** LISTED ENTRIES follows **
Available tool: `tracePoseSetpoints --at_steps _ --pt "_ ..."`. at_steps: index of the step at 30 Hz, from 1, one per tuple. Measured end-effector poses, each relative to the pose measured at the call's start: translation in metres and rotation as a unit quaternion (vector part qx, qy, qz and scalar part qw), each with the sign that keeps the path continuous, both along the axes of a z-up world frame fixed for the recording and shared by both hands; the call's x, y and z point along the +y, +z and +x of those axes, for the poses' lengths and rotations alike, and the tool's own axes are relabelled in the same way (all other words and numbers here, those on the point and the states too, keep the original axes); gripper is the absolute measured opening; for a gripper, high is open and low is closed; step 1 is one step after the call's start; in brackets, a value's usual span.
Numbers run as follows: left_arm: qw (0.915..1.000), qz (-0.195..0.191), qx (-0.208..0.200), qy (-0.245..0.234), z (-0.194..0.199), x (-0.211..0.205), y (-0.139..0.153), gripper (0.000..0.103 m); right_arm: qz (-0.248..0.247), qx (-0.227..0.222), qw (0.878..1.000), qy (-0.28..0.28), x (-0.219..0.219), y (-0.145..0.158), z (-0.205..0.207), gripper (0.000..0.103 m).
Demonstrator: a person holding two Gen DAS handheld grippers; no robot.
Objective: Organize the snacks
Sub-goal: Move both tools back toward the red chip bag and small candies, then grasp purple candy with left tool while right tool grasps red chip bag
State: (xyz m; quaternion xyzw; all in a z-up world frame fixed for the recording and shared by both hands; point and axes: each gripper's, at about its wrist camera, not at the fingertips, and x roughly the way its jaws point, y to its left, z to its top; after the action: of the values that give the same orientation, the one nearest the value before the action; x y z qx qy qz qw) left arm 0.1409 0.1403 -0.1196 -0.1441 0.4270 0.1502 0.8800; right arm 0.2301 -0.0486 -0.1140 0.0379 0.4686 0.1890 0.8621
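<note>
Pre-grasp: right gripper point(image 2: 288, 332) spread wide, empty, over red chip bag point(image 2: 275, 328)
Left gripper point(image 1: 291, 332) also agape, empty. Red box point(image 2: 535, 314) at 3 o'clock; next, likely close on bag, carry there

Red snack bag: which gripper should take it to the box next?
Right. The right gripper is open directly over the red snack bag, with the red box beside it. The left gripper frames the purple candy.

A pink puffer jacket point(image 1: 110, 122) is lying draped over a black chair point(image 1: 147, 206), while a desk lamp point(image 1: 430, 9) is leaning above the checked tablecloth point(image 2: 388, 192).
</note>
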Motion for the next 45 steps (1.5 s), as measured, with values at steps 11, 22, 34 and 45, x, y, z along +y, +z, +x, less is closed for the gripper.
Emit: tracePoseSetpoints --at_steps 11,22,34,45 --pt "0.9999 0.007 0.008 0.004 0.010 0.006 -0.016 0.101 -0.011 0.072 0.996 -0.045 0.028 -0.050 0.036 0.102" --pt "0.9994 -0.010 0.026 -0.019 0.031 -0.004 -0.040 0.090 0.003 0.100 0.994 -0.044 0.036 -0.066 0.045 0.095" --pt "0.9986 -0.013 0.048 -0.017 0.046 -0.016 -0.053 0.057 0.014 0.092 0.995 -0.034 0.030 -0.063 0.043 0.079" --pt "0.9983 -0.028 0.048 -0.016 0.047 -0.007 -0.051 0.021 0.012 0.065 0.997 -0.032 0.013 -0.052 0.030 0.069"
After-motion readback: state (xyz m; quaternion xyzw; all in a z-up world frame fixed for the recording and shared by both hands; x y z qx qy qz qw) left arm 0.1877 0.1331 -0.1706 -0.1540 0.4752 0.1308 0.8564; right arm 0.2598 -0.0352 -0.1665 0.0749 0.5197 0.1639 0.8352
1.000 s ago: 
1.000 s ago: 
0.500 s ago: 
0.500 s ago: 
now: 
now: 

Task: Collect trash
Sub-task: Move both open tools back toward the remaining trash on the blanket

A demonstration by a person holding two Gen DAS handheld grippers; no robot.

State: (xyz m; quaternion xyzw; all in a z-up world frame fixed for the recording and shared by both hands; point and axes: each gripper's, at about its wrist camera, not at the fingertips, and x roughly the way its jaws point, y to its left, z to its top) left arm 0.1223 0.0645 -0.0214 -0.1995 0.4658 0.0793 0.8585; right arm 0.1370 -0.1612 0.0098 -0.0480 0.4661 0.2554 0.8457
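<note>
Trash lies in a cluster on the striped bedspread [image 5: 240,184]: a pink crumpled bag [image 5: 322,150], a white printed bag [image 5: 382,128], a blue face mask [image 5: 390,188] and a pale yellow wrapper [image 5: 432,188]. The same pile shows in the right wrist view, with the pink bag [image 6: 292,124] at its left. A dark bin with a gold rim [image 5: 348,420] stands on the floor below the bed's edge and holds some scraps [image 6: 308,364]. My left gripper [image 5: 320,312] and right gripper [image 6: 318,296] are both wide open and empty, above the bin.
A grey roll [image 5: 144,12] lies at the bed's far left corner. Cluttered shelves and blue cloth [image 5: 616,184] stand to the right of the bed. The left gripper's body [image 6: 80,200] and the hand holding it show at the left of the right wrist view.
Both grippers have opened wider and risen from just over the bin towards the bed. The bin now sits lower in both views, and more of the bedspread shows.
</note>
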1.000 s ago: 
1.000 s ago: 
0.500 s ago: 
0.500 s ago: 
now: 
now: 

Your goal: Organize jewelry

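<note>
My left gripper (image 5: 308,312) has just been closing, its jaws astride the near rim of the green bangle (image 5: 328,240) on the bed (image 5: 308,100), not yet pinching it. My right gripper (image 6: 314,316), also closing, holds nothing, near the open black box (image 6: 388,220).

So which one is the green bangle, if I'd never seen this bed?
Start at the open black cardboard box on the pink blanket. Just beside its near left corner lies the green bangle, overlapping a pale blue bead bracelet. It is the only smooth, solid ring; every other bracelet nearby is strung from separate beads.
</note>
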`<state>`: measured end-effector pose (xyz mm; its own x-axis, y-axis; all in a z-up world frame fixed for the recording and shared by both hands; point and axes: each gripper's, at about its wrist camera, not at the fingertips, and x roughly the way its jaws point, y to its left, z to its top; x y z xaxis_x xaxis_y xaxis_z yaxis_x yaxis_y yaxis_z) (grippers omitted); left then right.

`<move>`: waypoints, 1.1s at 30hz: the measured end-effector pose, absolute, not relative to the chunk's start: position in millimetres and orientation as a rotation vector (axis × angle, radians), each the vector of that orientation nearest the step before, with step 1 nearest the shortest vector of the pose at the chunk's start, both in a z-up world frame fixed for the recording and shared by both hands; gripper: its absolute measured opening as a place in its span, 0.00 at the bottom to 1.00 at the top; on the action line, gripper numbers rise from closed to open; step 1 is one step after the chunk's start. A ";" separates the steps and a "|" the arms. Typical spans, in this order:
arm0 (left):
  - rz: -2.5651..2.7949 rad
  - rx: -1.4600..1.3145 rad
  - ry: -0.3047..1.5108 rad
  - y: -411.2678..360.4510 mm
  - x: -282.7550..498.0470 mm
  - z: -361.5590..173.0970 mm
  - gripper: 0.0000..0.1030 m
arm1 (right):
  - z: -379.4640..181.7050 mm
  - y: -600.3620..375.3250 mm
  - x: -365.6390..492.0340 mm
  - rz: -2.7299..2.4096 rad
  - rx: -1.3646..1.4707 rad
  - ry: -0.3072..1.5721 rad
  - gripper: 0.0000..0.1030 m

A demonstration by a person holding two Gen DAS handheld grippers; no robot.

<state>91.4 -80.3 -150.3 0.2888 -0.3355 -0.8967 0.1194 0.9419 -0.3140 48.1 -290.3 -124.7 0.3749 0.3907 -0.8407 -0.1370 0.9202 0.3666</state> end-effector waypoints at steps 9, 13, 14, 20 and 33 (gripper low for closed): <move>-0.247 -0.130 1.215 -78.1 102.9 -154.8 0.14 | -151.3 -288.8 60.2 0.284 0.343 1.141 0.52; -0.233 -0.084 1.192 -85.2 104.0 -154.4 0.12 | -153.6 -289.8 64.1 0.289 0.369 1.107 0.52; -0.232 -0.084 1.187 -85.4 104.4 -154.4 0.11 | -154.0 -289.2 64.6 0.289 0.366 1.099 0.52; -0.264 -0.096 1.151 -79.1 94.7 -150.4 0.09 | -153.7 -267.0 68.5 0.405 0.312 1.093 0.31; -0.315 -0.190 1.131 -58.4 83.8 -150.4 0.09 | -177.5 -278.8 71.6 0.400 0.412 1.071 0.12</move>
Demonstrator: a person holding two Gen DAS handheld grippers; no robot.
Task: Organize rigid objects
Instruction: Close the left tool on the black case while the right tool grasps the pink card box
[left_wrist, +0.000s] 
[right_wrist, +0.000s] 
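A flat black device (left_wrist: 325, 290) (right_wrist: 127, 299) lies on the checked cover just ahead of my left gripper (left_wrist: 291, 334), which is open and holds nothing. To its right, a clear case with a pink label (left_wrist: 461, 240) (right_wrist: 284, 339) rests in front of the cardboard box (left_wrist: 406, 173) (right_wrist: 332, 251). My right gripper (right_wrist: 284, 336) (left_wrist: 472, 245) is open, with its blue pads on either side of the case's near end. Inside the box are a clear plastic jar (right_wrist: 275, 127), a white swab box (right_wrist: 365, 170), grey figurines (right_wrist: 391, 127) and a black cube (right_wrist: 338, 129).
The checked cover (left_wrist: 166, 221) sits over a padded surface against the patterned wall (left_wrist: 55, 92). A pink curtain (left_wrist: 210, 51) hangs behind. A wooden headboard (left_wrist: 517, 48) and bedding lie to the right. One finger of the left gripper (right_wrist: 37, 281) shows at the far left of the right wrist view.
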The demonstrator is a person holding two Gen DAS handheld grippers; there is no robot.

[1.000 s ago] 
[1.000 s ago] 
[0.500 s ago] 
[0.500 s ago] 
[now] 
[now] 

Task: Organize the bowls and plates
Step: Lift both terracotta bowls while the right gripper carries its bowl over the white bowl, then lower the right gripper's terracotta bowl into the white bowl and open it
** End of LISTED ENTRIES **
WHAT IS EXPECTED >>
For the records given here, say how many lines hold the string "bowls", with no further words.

WRITTEN ANSWER >>
2